When you reproduce the listing below, keep every entry exactly as written.

**INFORMATION GIVEN:**
_ _ _ _

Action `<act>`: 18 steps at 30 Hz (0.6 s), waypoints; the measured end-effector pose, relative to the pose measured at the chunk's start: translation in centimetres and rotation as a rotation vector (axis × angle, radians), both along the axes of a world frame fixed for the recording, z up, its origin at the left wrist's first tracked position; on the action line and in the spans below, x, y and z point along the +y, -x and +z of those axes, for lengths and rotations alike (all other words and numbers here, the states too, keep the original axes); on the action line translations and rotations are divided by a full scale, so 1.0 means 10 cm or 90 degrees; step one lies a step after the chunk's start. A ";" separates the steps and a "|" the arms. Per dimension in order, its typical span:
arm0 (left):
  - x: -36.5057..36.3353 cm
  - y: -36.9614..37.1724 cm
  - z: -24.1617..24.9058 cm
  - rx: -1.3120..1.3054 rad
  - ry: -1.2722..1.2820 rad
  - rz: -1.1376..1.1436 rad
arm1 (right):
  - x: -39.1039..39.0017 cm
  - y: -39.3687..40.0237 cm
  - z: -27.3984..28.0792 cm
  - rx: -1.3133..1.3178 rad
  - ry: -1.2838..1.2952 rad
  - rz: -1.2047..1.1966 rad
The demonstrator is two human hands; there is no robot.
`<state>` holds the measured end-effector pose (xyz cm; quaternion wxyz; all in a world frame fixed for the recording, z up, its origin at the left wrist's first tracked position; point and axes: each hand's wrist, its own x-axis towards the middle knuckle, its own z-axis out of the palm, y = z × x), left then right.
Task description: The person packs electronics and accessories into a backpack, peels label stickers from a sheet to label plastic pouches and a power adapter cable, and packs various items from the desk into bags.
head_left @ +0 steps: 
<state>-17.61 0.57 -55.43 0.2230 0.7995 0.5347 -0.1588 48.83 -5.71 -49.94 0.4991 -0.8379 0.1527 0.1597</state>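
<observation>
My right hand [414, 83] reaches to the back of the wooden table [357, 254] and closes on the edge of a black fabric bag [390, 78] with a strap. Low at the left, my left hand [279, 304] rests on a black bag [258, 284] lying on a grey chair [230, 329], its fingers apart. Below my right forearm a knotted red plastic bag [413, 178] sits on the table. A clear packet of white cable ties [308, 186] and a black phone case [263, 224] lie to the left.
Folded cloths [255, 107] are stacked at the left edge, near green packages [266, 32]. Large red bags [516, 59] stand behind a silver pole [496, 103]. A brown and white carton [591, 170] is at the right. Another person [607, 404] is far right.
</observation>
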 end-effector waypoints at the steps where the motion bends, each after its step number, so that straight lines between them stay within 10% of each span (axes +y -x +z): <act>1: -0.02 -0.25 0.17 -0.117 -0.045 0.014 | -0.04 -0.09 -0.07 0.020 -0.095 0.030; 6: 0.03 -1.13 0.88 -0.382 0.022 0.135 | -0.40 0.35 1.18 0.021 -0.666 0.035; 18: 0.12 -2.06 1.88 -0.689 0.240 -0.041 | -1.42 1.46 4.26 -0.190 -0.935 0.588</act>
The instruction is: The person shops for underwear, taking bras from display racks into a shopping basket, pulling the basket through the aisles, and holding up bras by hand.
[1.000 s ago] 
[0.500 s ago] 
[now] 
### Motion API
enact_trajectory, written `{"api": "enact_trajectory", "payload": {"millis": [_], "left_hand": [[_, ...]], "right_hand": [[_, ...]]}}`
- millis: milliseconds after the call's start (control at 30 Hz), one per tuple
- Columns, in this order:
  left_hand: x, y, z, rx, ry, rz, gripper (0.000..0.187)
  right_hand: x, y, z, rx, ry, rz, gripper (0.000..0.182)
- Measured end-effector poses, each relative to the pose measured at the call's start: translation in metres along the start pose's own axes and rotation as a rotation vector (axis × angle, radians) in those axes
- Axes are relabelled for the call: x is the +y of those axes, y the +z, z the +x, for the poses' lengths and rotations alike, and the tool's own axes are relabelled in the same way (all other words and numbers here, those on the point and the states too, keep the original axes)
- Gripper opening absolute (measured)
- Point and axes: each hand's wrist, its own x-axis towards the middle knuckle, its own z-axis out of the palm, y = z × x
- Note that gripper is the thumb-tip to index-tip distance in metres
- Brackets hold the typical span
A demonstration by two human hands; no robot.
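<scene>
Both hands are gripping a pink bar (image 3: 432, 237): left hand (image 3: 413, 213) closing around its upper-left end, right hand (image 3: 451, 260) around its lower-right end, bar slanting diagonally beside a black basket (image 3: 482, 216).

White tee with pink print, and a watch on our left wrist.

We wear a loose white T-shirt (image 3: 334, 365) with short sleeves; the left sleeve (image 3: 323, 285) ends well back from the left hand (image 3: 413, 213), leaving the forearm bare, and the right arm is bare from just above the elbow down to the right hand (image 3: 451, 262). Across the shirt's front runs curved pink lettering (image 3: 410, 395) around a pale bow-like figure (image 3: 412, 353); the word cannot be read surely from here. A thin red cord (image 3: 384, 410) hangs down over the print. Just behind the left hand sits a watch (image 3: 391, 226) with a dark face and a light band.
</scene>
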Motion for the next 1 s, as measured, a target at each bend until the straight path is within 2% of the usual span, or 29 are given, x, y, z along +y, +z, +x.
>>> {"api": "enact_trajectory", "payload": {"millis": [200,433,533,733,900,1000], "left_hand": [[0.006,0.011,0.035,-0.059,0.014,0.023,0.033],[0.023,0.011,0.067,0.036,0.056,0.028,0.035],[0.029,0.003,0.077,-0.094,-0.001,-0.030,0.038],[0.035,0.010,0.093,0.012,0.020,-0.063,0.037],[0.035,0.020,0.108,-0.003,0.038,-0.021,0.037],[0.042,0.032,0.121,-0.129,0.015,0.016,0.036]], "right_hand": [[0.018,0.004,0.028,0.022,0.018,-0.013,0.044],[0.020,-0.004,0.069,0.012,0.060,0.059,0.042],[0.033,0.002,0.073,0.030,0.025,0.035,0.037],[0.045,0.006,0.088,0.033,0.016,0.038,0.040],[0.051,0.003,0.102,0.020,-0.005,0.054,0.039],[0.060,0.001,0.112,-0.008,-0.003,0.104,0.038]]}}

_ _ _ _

**REPLY:**
Action `<act>`: 18 steps at 30 Hz (0.6 s), waypoints; the measured end-effector pose, relative to the pose measured at the chunk's start: translation in centimetres and rotation as a rotation vector (axis × angle, radians), both along the axes of a world frame fixed for the recording, z up, its origin at the left wrist's first tracked position; on the action line and in the spans below, x, y and z point along the +y, -x and +z of those axes, for lengths and rotations alike (all other words and numbers here, the states too, keep the original axes); on the action line translations and rotations are divided by a full scale, so 1.0 means 10 cm or 90 degrees; step one lies a step after the chunk's start. A ";" separates the steps and a "|" the arms. Per dimension in order, its typical span:
arm0 (left):
  - x: -36.5057..36.3353 cm
  - y: -36.9614..37.1724 cm
  - z: -24.1617..24.9058 cm
  - rx: -1.3120..1.3054 rad
  - ry: -1.2722..1.2820 rad
  - rz: -1.1376..1.1436 rad
arm1 (right):
  - x: -39.1039..39.0017 cm
  - y: -39.3687..40.0237 cm
  - z: -27.3984..28.0792 cm
  - rx: -1.3133..1.3178 rad
  - ry: -1.2838..1.2952 rad
  - rz: -1.2047..1.1966 rad
The demonstrator is two human hands; there is no robot.
`<state>` holds the measured end-effector pose (xyz cm; quaternion wxyz; all in a world frame fixed for the recording, z up, its origin at the left wrist's first tracked position; point and axes: each hand's wrist, its own x-axis towards the middle knuckle, its own z-axis out of the palm, y = z × x), left then right.
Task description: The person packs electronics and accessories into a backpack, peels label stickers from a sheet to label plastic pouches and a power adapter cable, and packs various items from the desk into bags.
head_left @ +0 steps: 
<state>-17.61 0.57 -55.43 0.2230 0.7995 0.5347 -0.1588 48.83 -5.71 -49.94 0.4991 -0.8379 0.1527 0.1597</state>
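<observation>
My right hand [414, 83] reaches to the back of the wooden table [357, 254] and closes on the edge of a black fabric bag [390, 78] with a strap. Low at the left, my left hand [279, 304] rests on a black bag [258, 284] lying on a grey chair [230, 329], its fingers apart. Below my right forearm a knotted red plastic bag [413, 178] sits on the table. A clear packet of white cable ties [308, 186] and a black phone case [263, 224] lie to the left.
Folded cloths [255, 107] are stacked at the left edge, near green packages [266, 32]. Large red bags [516, 59] stand behind a silver pole [496, 103]. A brown and white carton [591, 170] is at the right. Another person [607, 404] is far right.
</observation>
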 end-effector waypoints at the steps where the motion bends, each after its step number, so that straight lines between them stay within 10% of each span (axes +y -x +z): <act>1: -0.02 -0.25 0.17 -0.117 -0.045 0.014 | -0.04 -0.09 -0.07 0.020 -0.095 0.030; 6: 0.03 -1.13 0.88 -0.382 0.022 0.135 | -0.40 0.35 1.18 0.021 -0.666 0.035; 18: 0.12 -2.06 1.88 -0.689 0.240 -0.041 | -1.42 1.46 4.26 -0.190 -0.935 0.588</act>
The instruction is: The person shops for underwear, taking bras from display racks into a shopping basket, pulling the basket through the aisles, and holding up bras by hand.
[1.000 s ago] 
[0.500 s ago] 
[now] 
### Motion API
enact_trajectory, written `{"api": "enact_trajectory", "payload": {"millis": [_], "left_hand": [[_, ...]], "right_hand": [[_, ...]]}}`
- millis: milliseconds after the call's start (control at 30 Hz), one per tuple
- Columns, in this order:
  left_hand: x, y, z, rx, ry, rz, gripper (0.000..0.187)
  right_hand: x, y, z, rx, ry, rz, gripper (0.000..0.182)
- Measured end-effector poses, each relative to the pose measured at the call's start: translation in metres along the start pose's own axes and rotation as a rotation vector (axis × angle, radians) in those axes
- Axes are relabelled for the call: x is the +y of those axes, y the +z, z the +x, for the poses' lengths and rotations alike, and the tool's own axes are relabelled in the same way (all other words and numbers here, those on the point and the states too, keep the original axes)
- Gripper opening absolute (measured)
- Point and axes: each hand's wrist, its own x-axis towards the middle knuckle, its own z-axis out of the palm, y = z × x
- Note that gripper is the thumb-tip to index-tip distance in metres
- Brackets hold the typical span
A demonstration by two human hands; no robot.
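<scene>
Both hands are gripping a pink bar (image 3: 432, 237): left hand (image 3: 413, 213) closing around its upper-left end, right hand (image 3: 451, 260) around its lower-right end, bar slanting diagonally beside a black basket (image 3: 482, 216).

White tee with pink print, and a watch on our left wrist.

We wear a loose white T-shirt (image 3: 334, 365) with short sleeves; the left sleeve (image 3: 323, 285) ends well back from the left hand (image 3: 413, 213), leaving the forearm bare, and the right arm is bare from just above the elbow down to the right hand (image 3: 451, 262). Across the shirt's front runs curved pink lettering (image 3: 410, 395) around a pale bow-like figure (image 3: 412, 353); the word cannot be read surely from here. A thin red cord (image 3: 384, 410) hangs down over the print. Just behind the left hand sits a watch (image 3: 391, 226) with a dark face and a light band.
</scene>
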Motion for the next 1 s, as measured, a target at each bend until the straight path is within 2% of the usual span, or 29 are given, x, y, z along +y, +z, +x.
>>> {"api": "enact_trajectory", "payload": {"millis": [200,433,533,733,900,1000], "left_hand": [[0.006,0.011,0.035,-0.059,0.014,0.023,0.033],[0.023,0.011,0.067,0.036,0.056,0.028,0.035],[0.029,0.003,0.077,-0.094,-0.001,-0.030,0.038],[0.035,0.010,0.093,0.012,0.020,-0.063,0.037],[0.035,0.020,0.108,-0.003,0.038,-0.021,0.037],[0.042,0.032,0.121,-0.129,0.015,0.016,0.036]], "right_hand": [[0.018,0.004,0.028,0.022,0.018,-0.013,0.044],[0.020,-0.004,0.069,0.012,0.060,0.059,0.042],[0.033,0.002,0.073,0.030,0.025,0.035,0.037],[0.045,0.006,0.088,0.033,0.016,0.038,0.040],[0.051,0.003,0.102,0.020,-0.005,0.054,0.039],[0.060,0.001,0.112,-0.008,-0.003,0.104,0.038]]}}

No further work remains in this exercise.